Exercise goal =>
After locating the line with "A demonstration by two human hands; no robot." in the data that follows, return it and every later line exactly, up to and including the line with "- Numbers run".

*** Opening Input material ***

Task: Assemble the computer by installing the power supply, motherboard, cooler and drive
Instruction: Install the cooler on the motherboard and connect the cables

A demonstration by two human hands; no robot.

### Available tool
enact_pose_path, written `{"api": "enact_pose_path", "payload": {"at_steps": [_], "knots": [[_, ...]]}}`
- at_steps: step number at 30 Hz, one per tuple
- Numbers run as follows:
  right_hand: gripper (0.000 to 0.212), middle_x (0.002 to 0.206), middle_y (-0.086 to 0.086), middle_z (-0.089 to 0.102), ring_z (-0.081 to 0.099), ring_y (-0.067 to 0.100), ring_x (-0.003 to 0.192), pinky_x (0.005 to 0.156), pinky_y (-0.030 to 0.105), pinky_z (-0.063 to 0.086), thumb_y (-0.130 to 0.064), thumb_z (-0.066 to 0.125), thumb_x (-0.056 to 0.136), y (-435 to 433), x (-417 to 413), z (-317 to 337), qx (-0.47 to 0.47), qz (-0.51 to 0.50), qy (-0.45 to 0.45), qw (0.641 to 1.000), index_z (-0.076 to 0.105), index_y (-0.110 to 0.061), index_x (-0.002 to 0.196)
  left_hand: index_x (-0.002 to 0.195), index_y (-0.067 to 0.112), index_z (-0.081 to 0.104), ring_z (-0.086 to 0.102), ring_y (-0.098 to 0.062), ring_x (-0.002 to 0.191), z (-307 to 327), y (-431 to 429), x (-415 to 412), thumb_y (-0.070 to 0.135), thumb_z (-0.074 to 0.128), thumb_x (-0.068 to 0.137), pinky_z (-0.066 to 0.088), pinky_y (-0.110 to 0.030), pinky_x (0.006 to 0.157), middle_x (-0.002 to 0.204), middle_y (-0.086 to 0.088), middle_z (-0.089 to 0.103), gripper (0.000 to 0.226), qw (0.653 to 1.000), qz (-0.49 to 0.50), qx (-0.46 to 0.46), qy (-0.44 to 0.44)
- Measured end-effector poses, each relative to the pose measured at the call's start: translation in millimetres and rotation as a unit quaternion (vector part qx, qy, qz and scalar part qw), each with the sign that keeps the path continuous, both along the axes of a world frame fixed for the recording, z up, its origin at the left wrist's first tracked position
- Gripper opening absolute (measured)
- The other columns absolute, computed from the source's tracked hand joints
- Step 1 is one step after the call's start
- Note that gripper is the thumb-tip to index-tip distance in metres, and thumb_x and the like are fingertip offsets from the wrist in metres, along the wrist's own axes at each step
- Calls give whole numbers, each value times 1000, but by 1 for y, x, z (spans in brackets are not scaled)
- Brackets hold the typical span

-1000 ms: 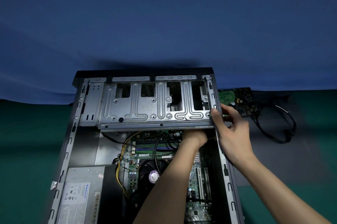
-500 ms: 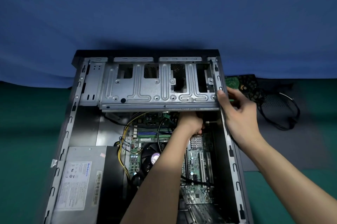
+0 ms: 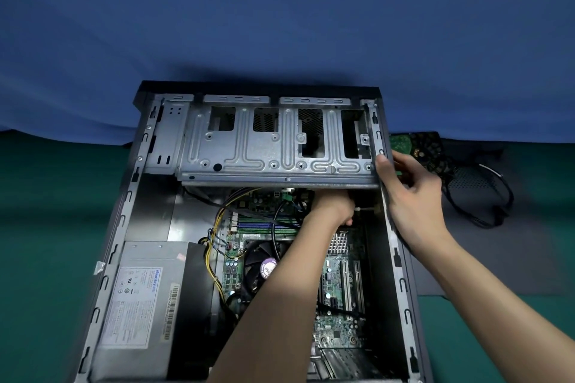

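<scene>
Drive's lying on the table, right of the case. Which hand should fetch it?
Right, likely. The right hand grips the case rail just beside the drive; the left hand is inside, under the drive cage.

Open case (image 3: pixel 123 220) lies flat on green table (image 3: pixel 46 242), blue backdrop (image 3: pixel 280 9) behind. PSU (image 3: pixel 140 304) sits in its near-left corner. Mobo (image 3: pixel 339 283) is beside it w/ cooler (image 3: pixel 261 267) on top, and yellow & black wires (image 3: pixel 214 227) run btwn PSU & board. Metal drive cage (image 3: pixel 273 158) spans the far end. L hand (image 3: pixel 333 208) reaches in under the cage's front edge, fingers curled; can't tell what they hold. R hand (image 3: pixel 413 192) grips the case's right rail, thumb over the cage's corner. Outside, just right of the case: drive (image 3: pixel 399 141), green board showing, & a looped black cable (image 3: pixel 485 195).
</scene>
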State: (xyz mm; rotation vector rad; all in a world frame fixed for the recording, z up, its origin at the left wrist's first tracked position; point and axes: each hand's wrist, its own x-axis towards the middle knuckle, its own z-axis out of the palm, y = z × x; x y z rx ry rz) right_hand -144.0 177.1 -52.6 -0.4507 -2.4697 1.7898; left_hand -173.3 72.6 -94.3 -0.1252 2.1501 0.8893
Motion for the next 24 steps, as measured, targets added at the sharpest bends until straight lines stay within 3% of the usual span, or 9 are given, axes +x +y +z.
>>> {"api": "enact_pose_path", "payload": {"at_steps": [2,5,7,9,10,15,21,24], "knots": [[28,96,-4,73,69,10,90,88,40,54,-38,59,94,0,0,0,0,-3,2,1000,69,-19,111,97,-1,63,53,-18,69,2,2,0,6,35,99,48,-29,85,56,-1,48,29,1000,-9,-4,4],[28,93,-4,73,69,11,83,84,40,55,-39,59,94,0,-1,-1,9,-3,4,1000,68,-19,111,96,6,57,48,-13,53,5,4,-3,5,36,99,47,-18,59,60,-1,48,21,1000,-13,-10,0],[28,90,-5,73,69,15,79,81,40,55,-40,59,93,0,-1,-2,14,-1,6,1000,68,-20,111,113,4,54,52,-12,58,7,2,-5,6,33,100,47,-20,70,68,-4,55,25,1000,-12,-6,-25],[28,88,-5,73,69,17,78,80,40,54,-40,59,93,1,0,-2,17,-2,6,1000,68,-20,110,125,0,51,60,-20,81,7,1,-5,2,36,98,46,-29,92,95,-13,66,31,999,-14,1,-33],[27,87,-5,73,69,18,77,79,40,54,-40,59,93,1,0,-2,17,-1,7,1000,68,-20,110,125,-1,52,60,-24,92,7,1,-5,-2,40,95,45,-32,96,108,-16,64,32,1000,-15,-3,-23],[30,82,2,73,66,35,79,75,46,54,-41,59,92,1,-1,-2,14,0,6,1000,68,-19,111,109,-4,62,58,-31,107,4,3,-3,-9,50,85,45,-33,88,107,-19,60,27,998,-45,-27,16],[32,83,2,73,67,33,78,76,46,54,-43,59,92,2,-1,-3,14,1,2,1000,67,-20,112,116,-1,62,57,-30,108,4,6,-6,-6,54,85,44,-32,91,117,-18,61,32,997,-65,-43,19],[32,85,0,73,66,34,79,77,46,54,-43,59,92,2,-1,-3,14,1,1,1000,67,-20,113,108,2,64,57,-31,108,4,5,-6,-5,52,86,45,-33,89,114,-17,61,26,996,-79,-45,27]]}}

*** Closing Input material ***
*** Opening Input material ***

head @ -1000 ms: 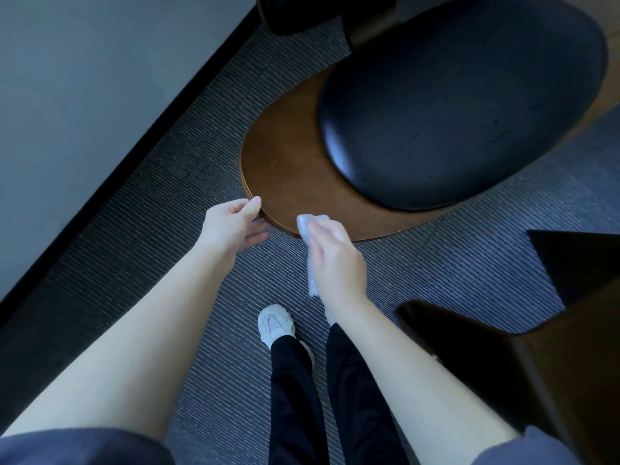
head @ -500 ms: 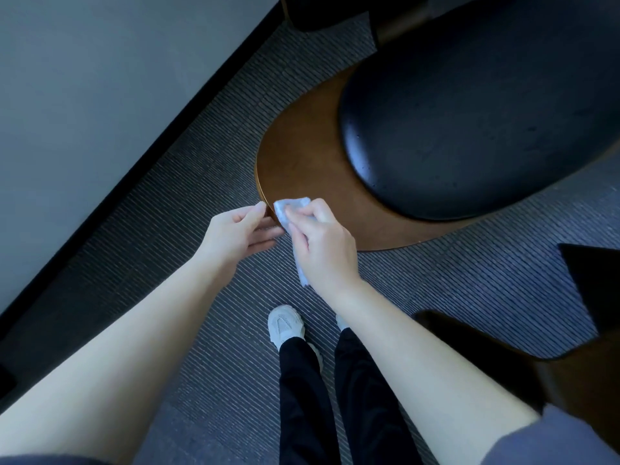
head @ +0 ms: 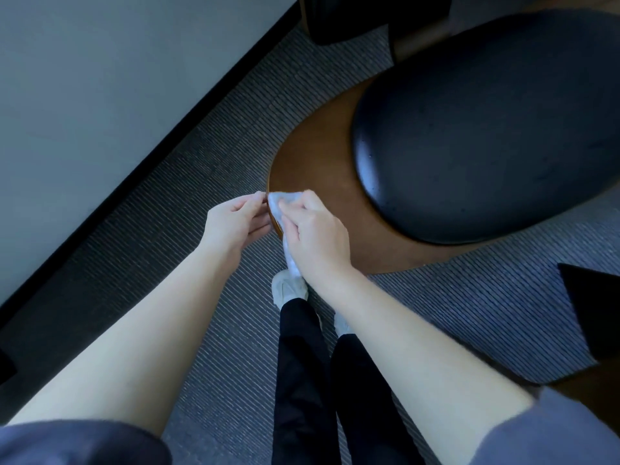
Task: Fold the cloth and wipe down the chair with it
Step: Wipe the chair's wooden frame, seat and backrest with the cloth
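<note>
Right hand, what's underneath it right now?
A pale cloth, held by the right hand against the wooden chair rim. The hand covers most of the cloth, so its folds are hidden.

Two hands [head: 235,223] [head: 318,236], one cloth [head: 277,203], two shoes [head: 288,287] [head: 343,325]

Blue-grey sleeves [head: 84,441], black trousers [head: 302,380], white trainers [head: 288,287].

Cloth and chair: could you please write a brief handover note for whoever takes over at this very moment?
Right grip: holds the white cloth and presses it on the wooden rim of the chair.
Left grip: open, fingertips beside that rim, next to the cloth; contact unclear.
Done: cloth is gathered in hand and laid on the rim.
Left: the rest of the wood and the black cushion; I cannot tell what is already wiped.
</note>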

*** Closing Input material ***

Solution =>
A demonstration by two human hands; no robot.

### Available tool
enact_pose_path, written `{"api": "enact_pose_path", "payload": {"at_steps": [_], "knots": [[_, ...]]}}`
- at_steps: step number at 30 Hz, one per tuple
- Numbers run as follows:

There's nothing else to the answer.